The good news, he also said, is that this time around, capacity is there and more is known about the novel coronavirus. Allocation, science, and communication subgroups are in place to address issues of prioritization, evaluation, and advisement as progress on this vaccine advances.
Burkhardt and Eadie noted the challenges around subfreezing temperature required for storage and stabilization of the vaccine, and the importance of working with state governments to overcome that particular challenge. It is his belief, said Eadie, that through preparation, the state will have the capacity to accommodate the safe storage of the vaccine by the time it is available.

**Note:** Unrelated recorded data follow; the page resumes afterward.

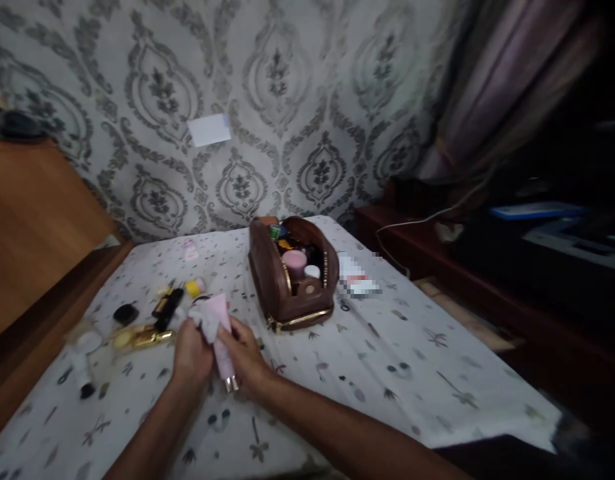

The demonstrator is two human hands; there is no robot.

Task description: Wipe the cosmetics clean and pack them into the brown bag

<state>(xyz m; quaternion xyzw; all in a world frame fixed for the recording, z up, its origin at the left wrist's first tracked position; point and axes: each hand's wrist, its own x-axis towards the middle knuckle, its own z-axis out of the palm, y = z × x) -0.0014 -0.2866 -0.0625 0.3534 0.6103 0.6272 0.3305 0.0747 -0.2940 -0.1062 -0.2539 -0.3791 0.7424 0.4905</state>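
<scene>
My right hand is closed around a pink squeeze tube, its shiny cap end pointing down toward me. In my left hand is a crumpled whitish cloth, pressed against the upper part of the tube. Beyond my hands and to the right stands a brown toiletry bag, unzipped. Inside it show a pink-lidded jar, a white cap and other small items.
Left of my hands lie a black bottle, a gold tube, a round black item, a yellow-capped item and a brush-like item. A small pink tube lies farther back. Patterned wallpaper stands behind.
</scene>
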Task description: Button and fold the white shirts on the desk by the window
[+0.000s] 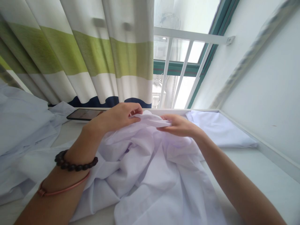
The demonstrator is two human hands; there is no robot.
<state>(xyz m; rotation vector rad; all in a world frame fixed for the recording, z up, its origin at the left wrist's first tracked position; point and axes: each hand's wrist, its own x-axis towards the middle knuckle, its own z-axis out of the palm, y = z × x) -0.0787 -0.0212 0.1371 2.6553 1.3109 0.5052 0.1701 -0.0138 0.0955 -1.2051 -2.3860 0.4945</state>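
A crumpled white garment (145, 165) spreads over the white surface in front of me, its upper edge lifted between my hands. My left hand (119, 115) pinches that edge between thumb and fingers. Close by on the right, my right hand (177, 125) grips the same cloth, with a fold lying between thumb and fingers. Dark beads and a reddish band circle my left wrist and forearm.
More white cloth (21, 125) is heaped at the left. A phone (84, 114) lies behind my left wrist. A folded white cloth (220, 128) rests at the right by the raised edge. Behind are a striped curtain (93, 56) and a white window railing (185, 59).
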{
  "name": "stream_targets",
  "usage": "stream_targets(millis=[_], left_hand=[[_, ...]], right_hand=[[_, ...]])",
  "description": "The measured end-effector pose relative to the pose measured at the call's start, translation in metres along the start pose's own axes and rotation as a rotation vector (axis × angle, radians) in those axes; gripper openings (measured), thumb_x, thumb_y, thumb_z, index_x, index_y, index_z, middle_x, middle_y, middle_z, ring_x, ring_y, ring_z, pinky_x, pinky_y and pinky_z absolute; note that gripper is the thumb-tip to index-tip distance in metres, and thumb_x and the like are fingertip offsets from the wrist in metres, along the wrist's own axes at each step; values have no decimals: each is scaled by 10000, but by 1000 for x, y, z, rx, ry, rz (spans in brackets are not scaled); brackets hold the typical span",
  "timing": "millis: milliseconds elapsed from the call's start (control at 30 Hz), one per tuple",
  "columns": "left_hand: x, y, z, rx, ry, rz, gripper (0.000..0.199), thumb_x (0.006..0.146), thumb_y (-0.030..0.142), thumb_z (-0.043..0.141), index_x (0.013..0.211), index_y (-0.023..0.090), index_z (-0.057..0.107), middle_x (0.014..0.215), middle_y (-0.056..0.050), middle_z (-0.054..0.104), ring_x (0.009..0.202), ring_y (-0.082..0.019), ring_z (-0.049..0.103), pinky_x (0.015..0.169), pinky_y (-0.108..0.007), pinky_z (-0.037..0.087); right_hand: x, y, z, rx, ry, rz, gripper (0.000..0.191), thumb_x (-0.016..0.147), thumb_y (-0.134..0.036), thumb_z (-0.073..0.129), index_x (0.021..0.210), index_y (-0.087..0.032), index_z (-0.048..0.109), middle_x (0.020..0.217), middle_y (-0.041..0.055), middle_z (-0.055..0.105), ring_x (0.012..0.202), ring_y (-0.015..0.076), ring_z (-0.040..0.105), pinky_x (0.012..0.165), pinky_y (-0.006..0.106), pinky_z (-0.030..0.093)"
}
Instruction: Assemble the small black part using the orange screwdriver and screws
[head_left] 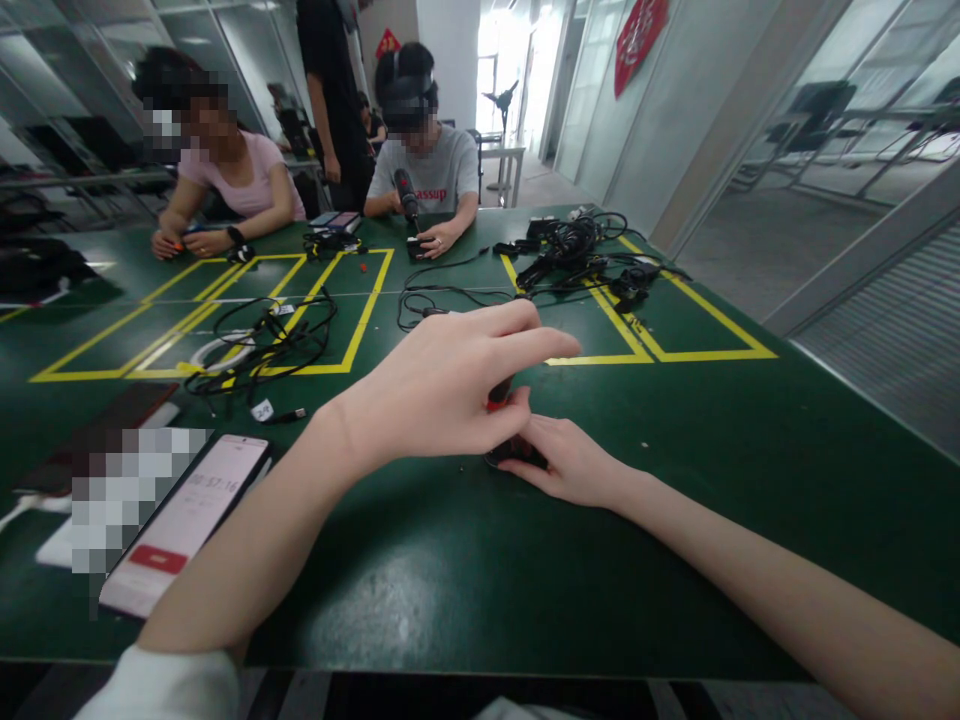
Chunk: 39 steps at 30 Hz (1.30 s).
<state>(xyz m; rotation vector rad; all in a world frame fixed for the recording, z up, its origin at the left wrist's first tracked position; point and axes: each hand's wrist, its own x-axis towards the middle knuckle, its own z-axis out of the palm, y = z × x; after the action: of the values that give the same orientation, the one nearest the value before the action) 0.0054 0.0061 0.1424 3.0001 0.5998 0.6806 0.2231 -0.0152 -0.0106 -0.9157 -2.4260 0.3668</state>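
My left hand (450, 385) arches over the table with its fingers bent. Its thumb and curled fingers close around a black piece with a red part (497, 402), mostly hidden behind the hand. Low on the table, my right hand (574, 462) grips a small dark object (525, 453) between thumb and fingers, directly below and touching my left thumb. The kind of either piece cannot be made out, nor whether the two are joined.
Left of my forearm lie a phone (199, 510) showing a timer and a dark phone (105, 430). Tangled cables (281, 335) and a black cable pile (570, 245) lie among yellow tape outlines (367, 310). Opposite, a co-worker (424, 160) holds a black power tool (406, 195); another person (225, 180) sits left.
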Motion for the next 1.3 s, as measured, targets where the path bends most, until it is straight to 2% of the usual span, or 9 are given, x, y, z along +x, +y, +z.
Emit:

Combatting misinformation would be another challenge, which Burkhardt believes can be addressed through focusing on the science and making that science understandable. He stressed that the test results have always been data driven.
Lamont added that it will be a collaboration of the scientific community, labor community, and community leaders to explain why the vaccine is safe. In closing, the governor emphasized that there remain a number of steps to go in getting out this vaccine to the public.
“My strong instinct,” said the governor, “this is by far the largest vaccination effort in the history of the world.”
On November 9, Senator Tony Hwang (R-28), co-chair of the Connecticut Bioscience Caucus, issued a statement noting, “Pfizer and BioNTech announced their vaccine candidate against COVID-19 achieved success in first interim analysis from an advanced phase 3 study. Their vaccine was found to be more than 90 percent effective in preventing COVID-19 in participants without evidence of prior SARS-CoV2 infection in the first interim efficacy analysis.
“As we endure a second surge of the COVID-19 virus, Connecticut’s bioscience industry is hard at work so our state, country, and world can someday move beyond the risk and fear of contracting this terribly infectious virus... I am cautiously optimistic to hear about the strides that Connecticut’s own Pfizer, in collaboration with BioNTech, are making toward a safe and effective vaccine to COVID-19.”
Submission for Emergency Use Authorization to the US Food and Drug Administration is currently expected to occur in the third week of November.